- [What to work on]: Lines to restate from the data below: from the one containing "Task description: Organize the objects" to the one containing "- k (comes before", both included. Give them again exactly, and only them.

Records excerpted from a collection:
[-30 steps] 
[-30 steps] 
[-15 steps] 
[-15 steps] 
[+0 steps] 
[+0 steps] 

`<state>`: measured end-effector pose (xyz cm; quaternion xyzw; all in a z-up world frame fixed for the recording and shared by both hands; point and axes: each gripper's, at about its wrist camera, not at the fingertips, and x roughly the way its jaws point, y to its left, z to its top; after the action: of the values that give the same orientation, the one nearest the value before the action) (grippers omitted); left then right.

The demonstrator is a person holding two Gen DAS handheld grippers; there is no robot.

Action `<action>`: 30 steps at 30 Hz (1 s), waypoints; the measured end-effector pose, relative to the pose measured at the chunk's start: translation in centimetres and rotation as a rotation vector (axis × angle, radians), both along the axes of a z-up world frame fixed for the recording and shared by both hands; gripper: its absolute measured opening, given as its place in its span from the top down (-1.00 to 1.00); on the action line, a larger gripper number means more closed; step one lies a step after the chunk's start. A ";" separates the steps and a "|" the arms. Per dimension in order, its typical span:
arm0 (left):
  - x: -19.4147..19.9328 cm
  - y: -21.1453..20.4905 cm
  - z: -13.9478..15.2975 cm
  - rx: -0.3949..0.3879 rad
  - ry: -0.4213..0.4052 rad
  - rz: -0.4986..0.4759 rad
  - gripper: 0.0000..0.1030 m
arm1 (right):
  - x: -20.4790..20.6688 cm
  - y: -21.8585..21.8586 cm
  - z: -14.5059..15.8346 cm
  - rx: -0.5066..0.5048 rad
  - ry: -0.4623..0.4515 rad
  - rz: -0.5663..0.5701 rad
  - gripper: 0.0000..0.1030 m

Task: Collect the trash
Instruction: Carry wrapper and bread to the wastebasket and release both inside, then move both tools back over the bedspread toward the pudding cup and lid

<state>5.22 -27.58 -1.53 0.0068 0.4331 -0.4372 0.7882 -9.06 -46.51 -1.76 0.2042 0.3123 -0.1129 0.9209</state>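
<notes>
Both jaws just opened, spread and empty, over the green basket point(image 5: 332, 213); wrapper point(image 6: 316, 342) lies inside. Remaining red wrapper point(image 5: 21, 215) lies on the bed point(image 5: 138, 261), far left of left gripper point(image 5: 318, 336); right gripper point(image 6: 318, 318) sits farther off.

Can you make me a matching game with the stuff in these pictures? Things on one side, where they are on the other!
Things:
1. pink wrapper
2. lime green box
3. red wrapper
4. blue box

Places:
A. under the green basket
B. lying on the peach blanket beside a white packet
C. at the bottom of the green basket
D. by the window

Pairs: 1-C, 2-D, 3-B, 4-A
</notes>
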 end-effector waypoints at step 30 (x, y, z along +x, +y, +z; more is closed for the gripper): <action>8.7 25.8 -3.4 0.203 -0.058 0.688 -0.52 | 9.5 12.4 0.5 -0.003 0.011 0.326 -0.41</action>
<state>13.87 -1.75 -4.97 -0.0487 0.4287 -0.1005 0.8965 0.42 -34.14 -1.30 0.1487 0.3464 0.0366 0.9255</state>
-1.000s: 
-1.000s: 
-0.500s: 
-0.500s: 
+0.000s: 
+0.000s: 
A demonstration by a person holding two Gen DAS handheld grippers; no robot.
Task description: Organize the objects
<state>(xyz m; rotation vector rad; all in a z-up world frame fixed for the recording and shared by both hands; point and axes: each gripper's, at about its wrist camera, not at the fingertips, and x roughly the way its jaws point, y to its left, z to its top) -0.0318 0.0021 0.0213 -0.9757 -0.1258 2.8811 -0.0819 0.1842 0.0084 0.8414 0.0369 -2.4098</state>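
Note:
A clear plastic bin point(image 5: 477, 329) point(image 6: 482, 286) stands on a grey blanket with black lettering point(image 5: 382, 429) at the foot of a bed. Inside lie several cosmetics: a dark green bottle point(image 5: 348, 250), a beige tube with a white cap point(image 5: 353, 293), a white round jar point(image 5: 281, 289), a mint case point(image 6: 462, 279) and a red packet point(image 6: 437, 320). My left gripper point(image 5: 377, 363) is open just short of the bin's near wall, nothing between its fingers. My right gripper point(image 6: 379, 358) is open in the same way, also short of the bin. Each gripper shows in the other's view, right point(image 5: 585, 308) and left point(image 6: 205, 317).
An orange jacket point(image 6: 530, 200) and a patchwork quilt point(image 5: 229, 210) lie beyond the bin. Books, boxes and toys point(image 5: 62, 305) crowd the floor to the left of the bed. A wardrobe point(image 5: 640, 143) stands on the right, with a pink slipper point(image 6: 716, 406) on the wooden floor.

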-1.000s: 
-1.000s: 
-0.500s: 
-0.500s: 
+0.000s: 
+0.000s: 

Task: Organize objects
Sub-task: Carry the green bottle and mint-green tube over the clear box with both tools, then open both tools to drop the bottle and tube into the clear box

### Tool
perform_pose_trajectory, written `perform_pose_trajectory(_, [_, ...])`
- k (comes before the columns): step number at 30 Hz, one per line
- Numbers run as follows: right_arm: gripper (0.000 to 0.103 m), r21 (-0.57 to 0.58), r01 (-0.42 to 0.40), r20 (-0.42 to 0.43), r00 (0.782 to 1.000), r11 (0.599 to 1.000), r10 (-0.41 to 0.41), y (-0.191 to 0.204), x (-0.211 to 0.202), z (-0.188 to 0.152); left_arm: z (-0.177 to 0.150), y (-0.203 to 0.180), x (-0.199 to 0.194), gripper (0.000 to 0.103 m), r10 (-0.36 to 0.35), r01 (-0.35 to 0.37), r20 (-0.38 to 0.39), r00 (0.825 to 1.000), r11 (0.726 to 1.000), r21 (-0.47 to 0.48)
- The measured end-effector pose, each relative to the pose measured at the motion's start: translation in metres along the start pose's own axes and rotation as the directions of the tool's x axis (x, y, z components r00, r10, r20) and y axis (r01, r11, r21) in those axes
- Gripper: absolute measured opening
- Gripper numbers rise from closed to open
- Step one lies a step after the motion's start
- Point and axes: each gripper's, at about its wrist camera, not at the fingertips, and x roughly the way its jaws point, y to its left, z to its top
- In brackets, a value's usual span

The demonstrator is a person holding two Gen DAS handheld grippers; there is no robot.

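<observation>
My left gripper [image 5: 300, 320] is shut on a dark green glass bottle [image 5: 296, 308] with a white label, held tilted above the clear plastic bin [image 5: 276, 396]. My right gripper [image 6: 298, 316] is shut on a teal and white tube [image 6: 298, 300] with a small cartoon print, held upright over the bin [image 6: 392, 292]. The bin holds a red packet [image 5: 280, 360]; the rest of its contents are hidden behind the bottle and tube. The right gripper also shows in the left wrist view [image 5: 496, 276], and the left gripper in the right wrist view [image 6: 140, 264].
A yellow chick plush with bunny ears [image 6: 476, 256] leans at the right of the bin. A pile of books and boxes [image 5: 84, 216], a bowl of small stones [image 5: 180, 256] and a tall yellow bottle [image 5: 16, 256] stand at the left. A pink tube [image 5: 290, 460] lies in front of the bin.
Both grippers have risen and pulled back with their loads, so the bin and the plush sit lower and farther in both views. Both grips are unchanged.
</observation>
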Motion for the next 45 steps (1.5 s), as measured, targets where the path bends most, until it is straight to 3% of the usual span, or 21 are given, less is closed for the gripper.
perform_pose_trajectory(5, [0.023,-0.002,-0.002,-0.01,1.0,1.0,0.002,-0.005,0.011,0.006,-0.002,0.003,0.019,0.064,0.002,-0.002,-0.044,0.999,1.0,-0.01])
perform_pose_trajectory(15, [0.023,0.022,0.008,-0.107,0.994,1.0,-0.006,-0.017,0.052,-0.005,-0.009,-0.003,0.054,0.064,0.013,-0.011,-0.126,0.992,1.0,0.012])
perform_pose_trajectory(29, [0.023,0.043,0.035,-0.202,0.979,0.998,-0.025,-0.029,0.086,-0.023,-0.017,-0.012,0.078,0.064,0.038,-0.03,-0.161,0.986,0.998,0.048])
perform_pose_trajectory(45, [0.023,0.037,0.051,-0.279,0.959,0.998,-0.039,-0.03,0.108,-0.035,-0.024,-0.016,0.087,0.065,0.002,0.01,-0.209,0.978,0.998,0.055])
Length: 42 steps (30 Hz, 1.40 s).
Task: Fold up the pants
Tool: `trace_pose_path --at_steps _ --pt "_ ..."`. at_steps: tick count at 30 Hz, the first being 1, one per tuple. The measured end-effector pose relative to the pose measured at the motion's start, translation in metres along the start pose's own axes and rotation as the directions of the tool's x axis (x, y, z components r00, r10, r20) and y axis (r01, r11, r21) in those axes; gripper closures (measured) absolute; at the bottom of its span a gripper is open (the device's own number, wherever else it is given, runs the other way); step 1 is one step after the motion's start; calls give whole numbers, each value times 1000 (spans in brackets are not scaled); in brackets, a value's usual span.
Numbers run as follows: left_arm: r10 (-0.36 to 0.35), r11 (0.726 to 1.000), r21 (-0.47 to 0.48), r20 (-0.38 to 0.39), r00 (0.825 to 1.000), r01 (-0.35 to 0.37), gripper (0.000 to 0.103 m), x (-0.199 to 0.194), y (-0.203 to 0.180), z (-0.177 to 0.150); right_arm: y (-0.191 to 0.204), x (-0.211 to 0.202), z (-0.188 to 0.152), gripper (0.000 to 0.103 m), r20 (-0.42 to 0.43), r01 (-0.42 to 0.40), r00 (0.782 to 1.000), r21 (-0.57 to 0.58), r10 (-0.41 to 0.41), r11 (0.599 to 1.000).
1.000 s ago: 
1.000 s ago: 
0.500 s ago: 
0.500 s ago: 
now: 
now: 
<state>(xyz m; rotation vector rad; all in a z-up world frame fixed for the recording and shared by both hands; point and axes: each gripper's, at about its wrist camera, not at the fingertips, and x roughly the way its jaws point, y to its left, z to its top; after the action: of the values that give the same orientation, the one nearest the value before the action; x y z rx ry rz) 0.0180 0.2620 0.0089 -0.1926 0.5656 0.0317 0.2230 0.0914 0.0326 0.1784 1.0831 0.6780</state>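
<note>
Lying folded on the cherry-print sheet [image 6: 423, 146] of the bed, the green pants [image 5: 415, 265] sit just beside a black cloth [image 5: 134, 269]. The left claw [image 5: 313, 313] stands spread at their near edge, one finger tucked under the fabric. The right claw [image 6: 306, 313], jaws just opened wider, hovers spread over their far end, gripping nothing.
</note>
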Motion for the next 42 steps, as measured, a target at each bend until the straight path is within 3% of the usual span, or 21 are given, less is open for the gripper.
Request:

- [Reply]:
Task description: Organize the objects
<state>(xyz m; rotation vector rad; all in a z-up world frame fixed for the recording and shared by both hands; point and axes: each gripper's, at about its wrist camera, not at the fingertips, and x roughly the way its jaws point, y to its left, z to its top) -0.0318 0.0021 0.0213 -0.9757 -0.1258 2.8811 -0.0819 0.1842 0.0084 0.8414 0.0369 -2.4098</state>
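Note:
A clear plastic bin point(image 5: 477, 329) point(image 6: 482, 286) stands on a grey blanket with black lettering point(image 5: 382, 429) at the foot of a bed. Inside lie several cosmetics: a dark green bottle point(image 5: 348, 250), a beige tube with a white cap point(image 5: 353, 293), a white round jar point(image 5: 281, 289), a mint case point(image 6: 462, 279) and a red packet point(image 6: 437, 320). My left gripper point(image 5: 377, 363) is open just short of the bin's near wall, nothing between its fingers. My right gripper point(image 6: 379, 358) is open in the same way, also short of the bin. Each gripper shows in the other's view, right point(image 5: 585, 308) and left point(image 6: 205, 317).
An orange jacket point(image 6: 530, 200) and a patchwork quilt point(image 5: 229, 210) lie beyond the bin. Books, boxes and toys point(image 5: 62, 305) crowd the floor to the left of the bed. A wardrobe point(image 5: 640, 143) stands on the right, with a pink slipper point(image 6: 716, 406) on the wooden floor.
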
-1.000s: 
-1.000s: 
-0.500s: 
-0.500s: 
+0.000s: 
+0.000s: 

Task: Organize objects
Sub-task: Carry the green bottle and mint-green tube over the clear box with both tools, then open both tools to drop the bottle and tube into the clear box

### Tool
perform_pose_trajectory, written `perform_pose_trajectory(_, [_, ...])`
- k (comes before the columns): step number at 30 Hz, one per line

This is the complete output.